WHAT IS EXPECTED:
Your answer should be the complete set of entries, transcribed exactly.

SOURCE DATA:
· · ·
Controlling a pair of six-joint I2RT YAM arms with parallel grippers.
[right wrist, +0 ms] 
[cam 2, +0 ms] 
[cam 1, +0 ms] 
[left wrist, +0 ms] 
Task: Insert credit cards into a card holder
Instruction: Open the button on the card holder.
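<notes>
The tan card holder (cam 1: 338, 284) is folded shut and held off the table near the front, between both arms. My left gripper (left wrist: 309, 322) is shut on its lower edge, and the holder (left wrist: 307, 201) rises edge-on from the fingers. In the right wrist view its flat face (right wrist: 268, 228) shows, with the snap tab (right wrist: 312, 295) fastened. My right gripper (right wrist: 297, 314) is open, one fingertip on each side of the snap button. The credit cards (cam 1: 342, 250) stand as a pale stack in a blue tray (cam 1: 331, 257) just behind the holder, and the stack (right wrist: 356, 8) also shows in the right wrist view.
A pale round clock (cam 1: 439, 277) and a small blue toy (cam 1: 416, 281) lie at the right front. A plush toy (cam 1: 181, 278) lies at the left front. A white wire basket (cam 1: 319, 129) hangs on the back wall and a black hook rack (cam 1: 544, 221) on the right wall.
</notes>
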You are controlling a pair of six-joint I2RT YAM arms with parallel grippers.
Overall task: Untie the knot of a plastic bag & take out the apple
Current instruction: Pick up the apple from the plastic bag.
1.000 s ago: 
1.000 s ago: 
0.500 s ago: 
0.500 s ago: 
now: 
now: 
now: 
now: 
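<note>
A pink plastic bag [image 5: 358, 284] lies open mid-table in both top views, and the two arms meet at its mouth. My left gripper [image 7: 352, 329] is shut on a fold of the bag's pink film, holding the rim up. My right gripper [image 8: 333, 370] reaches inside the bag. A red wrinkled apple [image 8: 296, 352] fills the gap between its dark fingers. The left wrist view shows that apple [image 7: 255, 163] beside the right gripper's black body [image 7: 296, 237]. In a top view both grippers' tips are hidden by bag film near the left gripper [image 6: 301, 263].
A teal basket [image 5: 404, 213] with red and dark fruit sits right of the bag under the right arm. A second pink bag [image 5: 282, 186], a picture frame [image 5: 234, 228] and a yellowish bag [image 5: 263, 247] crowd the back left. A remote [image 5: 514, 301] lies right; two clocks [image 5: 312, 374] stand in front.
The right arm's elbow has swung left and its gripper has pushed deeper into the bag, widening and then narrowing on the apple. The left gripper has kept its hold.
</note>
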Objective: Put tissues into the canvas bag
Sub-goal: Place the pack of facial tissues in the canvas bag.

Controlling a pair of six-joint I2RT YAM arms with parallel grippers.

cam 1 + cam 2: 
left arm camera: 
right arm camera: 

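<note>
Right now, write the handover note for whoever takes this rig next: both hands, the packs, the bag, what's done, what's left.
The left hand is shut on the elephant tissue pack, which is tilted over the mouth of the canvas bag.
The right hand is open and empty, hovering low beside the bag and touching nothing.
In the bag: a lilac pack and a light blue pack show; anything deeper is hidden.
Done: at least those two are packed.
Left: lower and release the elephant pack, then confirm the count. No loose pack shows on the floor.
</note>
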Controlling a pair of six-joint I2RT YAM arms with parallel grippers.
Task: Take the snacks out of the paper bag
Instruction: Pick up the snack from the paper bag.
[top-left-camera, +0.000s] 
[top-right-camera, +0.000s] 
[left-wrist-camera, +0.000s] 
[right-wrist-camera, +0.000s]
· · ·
ANSWER AREA:
Controlling a pair of six-joint I2RT YAM arms with parallel grippers.
[right wrist, +0 ms] 
[cam 2, +0 ms] 
[cam 1, +0 ms] 
[left wrist, +0 ms] 
Task: Insert credit cards into a card holder
Instruction: Open the button on the card holder.
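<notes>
The tan card holder (cam 1: 338, 284) is folded shut and held off the table near the front, between both arms. My left gripper (left wrist: 309, 322) is shut on its lower edge, and the holder (left wrist: 307, 201) rises edge-on from the fingers. In the right wrist view its flat face (right wrist: 268, 228) shows, with the snap tab (right wrist: 312, 295) fastened. My right gripper (right wrist: 297, 314) is open, one fingertip on each side of the snap button. The credit cards (cam 1: 342, 250) stand as a pale stack in a blue tray (cam 1: 331, 257) just behind the holder, and the stack (right wrist: 356, 8) also shows in the right wrist view.
A pale round clock (cam 1: 439, 277) and a small blue toy (cam 1: 416, 281) lie at the right front. A plush toy (cam 1: 181, 278) lies at the left front. A white wire basket (cam 1: 319, 129) hangs on the back wall and a black hook rack (cam 1: 544, 221) on the right wall.
</notes>
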You are controlling a pair of six-joint I2RT YAM arms with parallel grippers.
Overall task: Untie the knot of a plastic bag & take out the apple
Current instruction: Pick up the apple from the plastic bag.
1.000 s ago: 
1.000 s ago: 
0.500 s ago: 
0.500 s ago: 
now: 
now: 
now: 
now: 
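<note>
A pink plastic bag [image 5: 358, 284] lies open mid-table in both top views, and the two arms meet at its mouth. My left gripper [image 7: 352, 329] is shut on a fold of the bag's pink film, holding the rim up. My right gripper [image 8: 333, 370] reaches inside the bag. A red wrinkled apple [image 8: 296, 352] fills the gap between its dark fingers. The left wrist view shows that apple [image 7: 255, 163] beside the right gripper's black body [image 7: 296, 237]. In a top view both grippers' tips are hidden by bag film near the left gripper [image 6: 301, 263].
A teal basket [image 5: 404, 213] with red and dark fruit sits right of the bag under the right arm. A second pink bag [image 5: 282, 186], a picture frame [image 5: 234, 228] and a yellowish bag [image 5: 263, 247] crowd the back left. A remote [image 5: 514, 301] lies right; two clocks [image 5: 312, 374] stand in front.
The right arm's elbow has swung left and its gripper has pushed deeper into the bag, widening and then narrowing on the apple. The left gripper has kept its hold.
</note>
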Objective: Put tissues into the canvas bag
Sub-goal: Place the pack of facial tissues in the canvas bag.

Controlling a pair of six-joint I2RT YAM arms with parallel grippers.

cam 1 + cam 2: 
left arm camera: 
right arm camera: 

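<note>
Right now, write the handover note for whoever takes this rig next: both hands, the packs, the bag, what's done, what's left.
The left hand is shut on the elephant tissue pack, which is tilted over the mouth of the canvas bag.
The right hand is open and empty, hovering low beside the bag and touching nothing.
In the bag: a lilac pack and a light blue pack show; anything deeper is hidden.
Done: at least those two are packed.
Left: lower and release the elephant pack, then confirm the count. No loose pack shows on the floor.
</note>
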Controlling a pair of six-joint I2RT YAM arms with parallel grippers.
Task: Take the snacks out of the paper bag
Instruction: Pick up the snack from the paper bag.
[top-left-camera, +0.000s] 
[top-right-camera, +0.000s] 
[left-wrist-camera, +0.000s] 
[right-wrist-camera, +0.000s]

The answer is finished.